Read the lines below. Copy out any that hold the string "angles".

*Data provided*
━━━

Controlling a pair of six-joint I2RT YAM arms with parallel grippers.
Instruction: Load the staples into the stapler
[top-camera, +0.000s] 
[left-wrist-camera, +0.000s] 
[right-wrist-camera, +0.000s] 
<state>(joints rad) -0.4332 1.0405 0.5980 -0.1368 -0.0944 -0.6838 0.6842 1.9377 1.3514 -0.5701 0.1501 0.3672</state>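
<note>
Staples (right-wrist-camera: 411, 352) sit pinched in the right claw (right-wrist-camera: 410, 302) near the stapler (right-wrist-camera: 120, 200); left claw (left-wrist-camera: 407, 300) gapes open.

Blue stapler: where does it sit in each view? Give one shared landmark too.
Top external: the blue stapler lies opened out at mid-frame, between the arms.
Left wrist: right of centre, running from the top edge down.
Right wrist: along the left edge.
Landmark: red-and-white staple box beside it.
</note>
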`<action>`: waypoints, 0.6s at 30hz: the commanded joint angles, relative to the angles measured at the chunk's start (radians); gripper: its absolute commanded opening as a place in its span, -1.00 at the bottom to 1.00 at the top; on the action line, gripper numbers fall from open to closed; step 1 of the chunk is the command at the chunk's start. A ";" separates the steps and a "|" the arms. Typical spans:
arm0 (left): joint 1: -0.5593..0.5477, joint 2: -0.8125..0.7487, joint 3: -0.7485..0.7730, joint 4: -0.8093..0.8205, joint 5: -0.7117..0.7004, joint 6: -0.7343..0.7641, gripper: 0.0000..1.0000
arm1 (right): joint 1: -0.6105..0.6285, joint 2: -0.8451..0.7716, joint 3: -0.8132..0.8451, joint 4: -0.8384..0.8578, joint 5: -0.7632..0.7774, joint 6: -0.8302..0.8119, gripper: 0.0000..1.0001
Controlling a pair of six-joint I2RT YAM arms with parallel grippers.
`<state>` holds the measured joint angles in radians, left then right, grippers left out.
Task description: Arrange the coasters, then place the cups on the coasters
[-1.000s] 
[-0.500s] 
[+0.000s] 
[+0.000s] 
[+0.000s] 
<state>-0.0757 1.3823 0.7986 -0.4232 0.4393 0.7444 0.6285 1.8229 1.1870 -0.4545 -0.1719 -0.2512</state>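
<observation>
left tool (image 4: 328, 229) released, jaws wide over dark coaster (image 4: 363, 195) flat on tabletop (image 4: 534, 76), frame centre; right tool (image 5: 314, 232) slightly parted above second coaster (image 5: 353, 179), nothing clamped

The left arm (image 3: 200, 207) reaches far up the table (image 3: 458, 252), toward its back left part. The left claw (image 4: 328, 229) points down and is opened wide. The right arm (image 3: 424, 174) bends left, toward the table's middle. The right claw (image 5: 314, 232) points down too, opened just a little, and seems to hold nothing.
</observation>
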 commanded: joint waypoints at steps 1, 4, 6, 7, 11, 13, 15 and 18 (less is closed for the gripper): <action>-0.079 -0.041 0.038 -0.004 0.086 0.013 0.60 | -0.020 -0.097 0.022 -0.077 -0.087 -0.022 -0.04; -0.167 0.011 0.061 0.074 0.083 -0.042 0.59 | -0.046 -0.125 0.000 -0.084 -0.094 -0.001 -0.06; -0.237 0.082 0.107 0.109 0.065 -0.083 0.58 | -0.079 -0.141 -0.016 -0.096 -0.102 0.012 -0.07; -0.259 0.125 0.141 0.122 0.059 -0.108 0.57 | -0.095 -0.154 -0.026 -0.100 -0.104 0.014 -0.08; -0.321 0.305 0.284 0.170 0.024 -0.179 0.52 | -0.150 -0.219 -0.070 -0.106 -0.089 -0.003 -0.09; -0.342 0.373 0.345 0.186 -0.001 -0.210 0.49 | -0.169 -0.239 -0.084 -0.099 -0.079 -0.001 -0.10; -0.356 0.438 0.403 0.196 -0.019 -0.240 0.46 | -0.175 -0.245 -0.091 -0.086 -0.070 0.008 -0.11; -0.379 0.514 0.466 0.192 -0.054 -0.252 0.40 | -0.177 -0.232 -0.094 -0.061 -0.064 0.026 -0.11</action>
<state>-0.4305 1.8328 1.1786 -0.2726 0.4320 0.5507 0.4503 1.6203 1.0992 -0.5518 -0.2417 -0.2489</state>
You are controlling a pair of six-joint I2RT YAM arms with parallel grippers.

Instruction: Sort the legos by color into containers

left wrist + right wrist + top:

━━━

*Solution*
`<action>`: waypoints, 0.6s at 30hz: the commanded joint angles, relative to the angles measured at the chunk's start (radians); gripper: its absolute commanded opening as a place in its span, -1.00 at the bottom to 1.00 at the top; on the action line, gripper numbers fall from open to closed; step 1 of the chunk is the command at the chunk's start. A ";" separates the steps and a "|" the arms. Typical spans:
`<state>` holds the measured joint angles in radians, left then right, grippers left out.

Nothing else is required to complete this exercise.